Indiana is slashing the amount of money it spends on tobacco prevention by 28 percent this fiscal year, according to a new national report.
That ranks it among the bottom half of states when it comes to funding programs designed to keep children from picking up smoking as a habit and helping other smokers quit.
The report was released this week by the Campaign for Tobacco-Free Kids and several other organizations. The study found that many states were in similar shape: nationwide, funding for smoking prevention and cessation programs was cut more than 15 percent.
Indiana ranks 29th among all states in funding such programs – down from 28th in a similar report last year, the report said. The Hoosier State also fell far short of the Centers for Disease and Control Prevention’s recommended expenditure on such programs.
Indiana, which has the second-highest smoking rate among adults, according to the CDC, currently spends $11.8 million on smoking prevention and cessation programs, down from $16 million last year. The CDC recommends that Indiana spend upward of $78.8 million on prevention programs.
“I think the cut came because of the economic condition we have right now,” said Melissa Lewis, director of special projects with the Indiana Academy of Family Physicians, who spoke for the Indiana Tobacco Prevention & Cessation agency.
And the cuts are being felt locally. Anti-tobacco agencies have had to deal with fewer grants to give out to local organizations and schools for tobacco education, forgo putting together smoking cessation classes for the public and in some cases cut salaries.
“We need to help our state legislators understand that when cutting those funds, it has a direct impact on the population they serve,” said Dick Conklin, executive director of Tobacco Free Allen County, a government agency.

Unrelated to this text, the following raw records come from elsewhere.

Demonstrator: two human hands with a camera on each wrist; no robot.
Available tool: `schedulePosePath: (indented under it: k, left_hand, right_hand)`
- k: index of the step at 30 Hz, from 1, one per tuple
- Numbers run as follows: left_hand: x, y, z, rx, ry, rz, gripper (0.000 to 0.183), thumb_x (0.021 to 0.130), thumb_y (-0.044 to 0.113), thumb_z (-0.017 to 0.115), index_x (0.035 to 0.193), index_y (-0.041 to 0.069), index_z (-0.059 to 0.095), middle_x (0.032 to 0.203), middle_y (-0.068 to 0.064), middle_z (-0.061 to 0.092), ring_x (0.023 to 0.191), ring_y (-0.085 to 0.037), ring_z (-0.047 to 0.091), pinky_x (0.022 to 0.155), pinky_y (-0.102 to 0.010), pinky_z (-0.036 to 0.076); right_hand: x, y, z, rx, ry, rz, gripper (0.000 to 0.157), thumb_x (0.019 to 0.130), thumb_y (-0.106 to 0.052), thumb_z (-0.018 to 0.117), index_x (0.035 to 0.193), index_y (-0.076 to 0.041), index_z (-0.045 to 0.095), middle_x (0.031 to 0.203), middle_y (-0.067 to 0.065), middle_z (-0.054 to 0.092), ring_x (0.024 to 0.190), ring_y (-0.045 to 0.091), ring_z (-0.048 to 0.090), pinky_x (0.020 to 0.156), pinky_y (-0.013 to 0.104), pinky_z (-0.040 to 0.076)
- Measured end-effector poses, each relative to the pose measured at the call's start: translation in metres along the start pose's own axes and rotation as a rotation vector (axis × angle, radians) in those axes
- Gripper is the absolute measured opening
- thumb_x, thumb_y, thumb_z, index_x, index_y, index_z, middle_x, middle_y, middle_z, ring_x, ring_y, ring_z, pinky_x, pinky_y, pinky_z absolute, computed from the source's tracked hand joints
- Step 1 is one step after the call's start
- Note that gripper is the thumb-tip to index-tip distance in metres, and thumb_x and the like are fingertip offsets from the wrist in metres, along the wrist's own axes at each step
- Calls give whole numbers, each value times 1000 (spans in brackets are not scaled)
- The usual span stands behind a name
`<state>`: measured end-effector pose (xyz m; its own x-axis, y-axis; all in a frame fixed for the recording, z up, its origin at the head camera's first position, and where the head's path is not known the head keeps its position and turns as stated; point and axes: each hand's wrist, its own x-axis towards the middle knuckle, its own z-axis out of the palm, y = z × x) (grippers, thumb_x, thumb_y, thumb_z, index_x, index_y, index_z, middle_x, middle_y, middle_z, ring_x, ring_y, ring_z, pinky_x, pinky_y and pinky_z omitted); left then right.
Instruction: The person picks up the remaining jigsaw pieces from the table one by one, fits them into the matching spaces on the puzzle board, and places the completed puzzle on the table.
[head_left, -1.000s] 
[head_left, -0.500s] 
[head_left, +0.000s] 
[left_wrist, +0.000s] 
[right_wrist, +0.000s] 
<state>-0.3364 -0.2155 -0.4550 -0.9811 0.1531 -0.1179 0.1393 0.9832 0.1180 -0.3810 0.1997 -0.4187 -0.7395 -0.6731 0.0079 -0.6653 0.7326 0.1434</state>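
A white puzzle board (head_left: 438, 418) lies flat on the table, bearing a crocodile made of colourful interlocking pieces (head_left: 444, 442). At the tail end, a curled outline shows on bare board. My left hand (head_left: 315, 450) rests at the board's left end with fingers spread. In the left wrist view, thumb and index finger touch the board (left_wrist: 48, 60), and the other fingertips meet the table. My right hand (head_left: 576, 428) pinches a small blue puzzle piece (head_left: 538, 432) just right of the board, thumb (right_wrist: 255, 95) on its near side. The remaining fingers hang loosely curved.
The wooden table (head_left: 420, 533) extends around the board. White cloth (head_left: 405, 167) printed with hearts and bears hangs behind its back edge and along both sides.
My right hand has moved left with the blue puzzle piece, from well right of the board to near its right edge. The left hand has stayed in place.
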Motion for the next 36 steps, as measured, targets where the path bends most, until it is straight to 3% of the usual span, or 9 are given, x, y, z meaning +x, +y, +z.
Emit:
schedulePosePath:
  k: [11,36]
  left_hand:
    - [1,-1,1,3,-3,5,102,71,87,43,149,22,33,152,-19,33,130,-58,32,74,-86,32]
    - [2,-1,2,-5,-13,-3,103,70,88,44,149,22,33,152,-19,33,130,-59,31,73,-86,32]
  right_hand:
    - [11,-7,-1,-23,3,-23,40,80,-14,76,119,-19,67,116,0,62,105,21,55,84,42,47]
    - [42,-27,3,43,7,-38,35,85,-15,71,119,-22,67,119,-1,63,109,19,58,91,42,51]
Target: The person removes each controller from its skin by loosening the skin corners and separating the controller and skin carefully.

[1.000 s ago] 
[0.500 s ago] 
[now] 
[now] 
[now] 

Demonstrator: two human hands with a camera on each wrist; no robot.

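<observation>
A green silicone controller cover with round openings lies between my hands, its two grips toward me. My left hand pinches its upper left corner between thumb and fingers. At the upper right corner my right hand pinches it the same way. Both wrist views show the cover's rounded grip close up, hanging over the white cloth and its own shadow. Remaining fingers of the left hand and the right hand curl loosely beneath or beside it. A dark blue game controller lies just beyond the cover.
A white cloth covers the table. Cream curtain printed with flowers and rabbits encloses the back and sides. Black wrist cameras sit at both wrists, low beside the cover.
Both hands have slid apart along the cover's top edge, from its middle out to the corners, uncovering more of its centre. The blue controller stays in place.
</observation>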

Conklin said that last year his agency had roughly $300,000 in grant money and other funds to spend on smoking prevention and cessation. That total has dropped to about $180,000, he said, meaning fewer classes and less advertising.
Dave Bell, the executive director of Tobacco-Free LaGrange County, is in a similar situation.
With his budget of $50,000 over the next two years, he cut his work hours from full time to two-thirds time. He can give smoking cessation classes to companies that have eliminated smoking on work property for employees, but he no longer has the funds for public classes.
Also in danger was an essay contest that Bell’s agency has for high school students to write about their experience with tobacco. But a sponsor came up with $950 to fund the contest, which includes cash awards for the winners.
“When you cut more than the fat, you cut into the bone,” Bell said.
Indiana is one of 46 states that receive money every year as part a 1998 settlement of a lawsuit against tobacco companies. That settlement, coupled with the taxes from the sale of tobacco products, amounts to $622 million in revenue this fiscal year. Only 1.9 percent will go to prevent smoking, according to the national report.
In each of the past four years, Indiana had spent more than 2 percent of revenue on programs to prevent smoking, according to data compiled by Tobacco-Free Kids.
State legislators hash out where the tobacco money goes as part of the state budget, according to Tim Filler, the grass-roots committee chairman for the Indiana Campaign for Smokefree Air, a coalition of several organizations looking to tighten smoking bans in the state.
Portions of that money go to other health-related issues, not all of which are caused by smoking, Filler said. Mental health, prescription drugs, child health insurance, aging and AIDS programs are all getting a chunk of that money this year, Filler said.
A few programs seemingly unrelated to health are also getting money, like the Rural Economic Fund, according to Filler.
“We don’t want to be seen as competing with those programs,” Filler said. “But hopefully legislators will see (smoking prevention programs) are not only a health savings in the long run, but also an investment that can save money in the long term.”
The Tobacco-Free Kids report warns that it’s a dangerous time to cut such funding as a steady decline of adult smokers nationwide over the years has now stalled.
Jerri Lerch, executive director of the Allen County Drug and Alcohol Consortium, used a report by the Indiana Prevention Resource Center at Indiana University released in September to show that Allen County-area teenagers are smoking less on a monthly and daily basis compared with their peers in the state, and in some cases rate about the same as teenagers nationwide.
But Conklin believes that cutting prevention programs gives tobacco companies a chance to rein in younger smokers as more and more products are targeted to that age group.
Tobacco companies spend $426.2 million a year to market products in Indiana, according to the Tobacco-Free Kids report.